When all facts and precedents are in hand, they can be sifted by accepted canons of reason and a qualified expert can then make recommendations to guide the lives of ordinary people.
Unlike argument, storytelling works to reduce the distance between auditors and the issue under consideration. Storytelling invites auditors to identify with one or more characters in a story, and this identification can evoke a “fleeting experience of a given mood or state of awareness” with which the listener is unfamiliar. This mood or awareness can convey a sense of newness, which, though unexpected and sometimes unnerving, can be refreshing. But the mood or awareness is insufficient in itself to effect a permanent change in a person. It remains “for the listener to come to fully possess that state of mind through sustained acts of discipline” (Kirkwood, 66).
Jesus knows that people cannot be won by rational arguments for new ways of living. No matter how well‑crafted, arguments lack the power to touch human hearts. If we are to see as God sees and live as God would have us live, we must dwell, however temporarily, in the kingdom that has come near to us. The only way this can happen is to find oneself in a story.

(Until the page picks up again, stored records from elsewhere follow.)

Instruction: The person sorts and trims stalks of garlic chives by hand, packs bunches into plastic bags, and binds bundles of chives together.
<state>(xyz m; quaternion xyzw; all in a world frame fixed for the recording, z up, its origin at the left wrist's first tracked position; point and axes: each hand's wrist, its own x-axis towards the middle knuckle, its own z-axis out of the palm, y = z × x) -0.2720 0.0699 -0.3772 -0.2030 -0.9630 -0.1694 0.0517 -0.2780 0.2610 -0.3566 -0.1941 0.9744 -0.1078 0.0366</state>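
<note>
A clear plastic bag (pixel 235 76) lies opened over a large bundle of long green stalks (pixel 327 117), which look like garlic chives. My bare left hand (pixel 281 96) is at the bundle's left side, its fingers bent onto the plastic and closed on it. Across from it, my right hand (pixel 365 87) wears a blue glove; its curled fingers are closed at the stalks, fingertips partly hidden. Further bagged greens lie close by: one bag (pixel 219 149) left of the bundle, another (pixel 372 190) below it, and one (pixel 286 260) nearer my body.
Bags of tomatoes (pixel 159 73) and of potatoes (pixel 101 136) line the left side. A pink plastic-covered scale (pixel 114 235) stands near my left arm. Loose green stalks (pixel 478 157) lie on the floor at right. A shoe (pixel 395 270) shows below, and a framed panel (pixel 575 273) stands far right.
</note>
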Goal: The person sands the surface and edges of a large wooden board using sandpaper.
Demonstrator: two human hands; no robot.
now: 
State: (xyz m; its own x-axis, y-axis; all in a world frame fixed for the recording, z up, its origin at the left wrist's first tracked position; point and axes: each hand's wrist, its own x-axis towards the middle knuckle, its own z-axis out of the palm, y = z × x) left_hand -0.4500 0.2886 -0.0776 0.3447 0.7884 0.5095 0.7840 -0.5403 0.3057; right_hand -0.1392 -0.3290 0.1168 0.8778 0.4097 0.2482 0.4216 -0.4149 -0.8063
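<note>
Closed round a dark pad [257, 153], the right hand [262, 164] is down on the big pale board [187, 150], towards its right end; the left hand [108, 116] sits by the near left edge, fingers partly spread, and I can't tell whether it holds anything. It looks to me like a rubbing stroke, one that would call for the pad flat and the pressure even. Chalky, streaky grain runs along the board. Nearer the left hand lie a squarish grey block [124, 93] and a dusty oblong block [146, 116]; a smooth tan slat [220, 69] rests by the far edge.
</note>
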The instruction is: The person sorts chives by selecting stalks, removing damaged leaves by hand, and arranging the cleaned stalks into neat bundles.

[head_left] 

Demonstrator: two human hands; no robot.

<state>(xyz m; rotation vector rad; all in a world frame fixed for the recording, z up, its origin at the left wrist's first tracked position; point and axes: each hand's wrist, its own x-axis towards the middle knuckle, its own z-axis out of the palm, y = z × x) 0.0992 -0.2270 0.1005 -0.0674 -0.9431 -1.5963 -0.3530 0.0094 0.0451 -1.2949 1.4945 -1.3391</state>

Argument is the province of experts who must be carefully trained and credentialed. It is a newer and in some ways more powerful communication paradigm. Storytelling is and always has been the discourse of ordinary people. It is, as Walter Fisher has shown, inherently rational and democratic.
When Jesus tells of the unfortunate traveler and those who shared the road with him, the lawyer’s professional credentials cease to have meaning and he is only one more person in the crowd.
There is also a certain ethos that comes into play every time one hears a story. It springs from the listening context in which stories are first heard. These stories are told by parents and other beloved authority figures. Thereafter, the mantle of their authority descends invisibly on other storytellers, and auditors are turned inescapably toward childhood.
In refusing the invitation to argue, Jesus places the lawyer and all his hearers in the role of children and learners. And like a good teacher checking the comprehension of the class, Jesus asks his inquisitor at story’s end to say which of the travelers became neighbor to the man who fell into the hands of thugs. The lawyer knows the answer, but cannot bring himself to say “Samaritan.”1 He cannot or will not allow himself to identify with one so despised, and failing this, he spurns the opportunity to convert his new awareness into new possibilities for himself and the world in which he dwells.
Luke uses the lawyer’s failure to challenge his own auditors. We chuckle as the lawyer gets his comeuppance and watch silently as he refuses the invitation to new life. But his opportunity is also our opportunity, and his failure cautions us to think twice before refusing Jesus’ invitation.
Endnotes
1. Clarence Jordan is unsurpassed in understanding and conveying the lawyer’s dilemma in The Cottonpatch Version of Luke and Acts.
Now if you had been the man held up by the gangsters, which of these three—the white preacher, the white song leader, or the black man—would you consider to have been your neighbor?
The teacher of the adult Bible class said, “Why, of course, the nig—I mean, er…well, er…the one who treated me kindly.”
Jesus said, “Well, then, you get going and start living like that!”
Works Consulted
Fisher, Walter R. Human Communication As Narration: Toward a Philosophy of Reason, Value, and Action. Columbia, SC: University of South Carolina Press, 1987.
Jordan, Clarence. The Cottonpatch Version of Luke and Acts. New York: Association Press, 1969.
Kirkwood, W.G. “Storytelling and Self-Confrontation: Parables as Communication Strategies.” The Quarterly Journal of Speech 69 (1983): 58–74.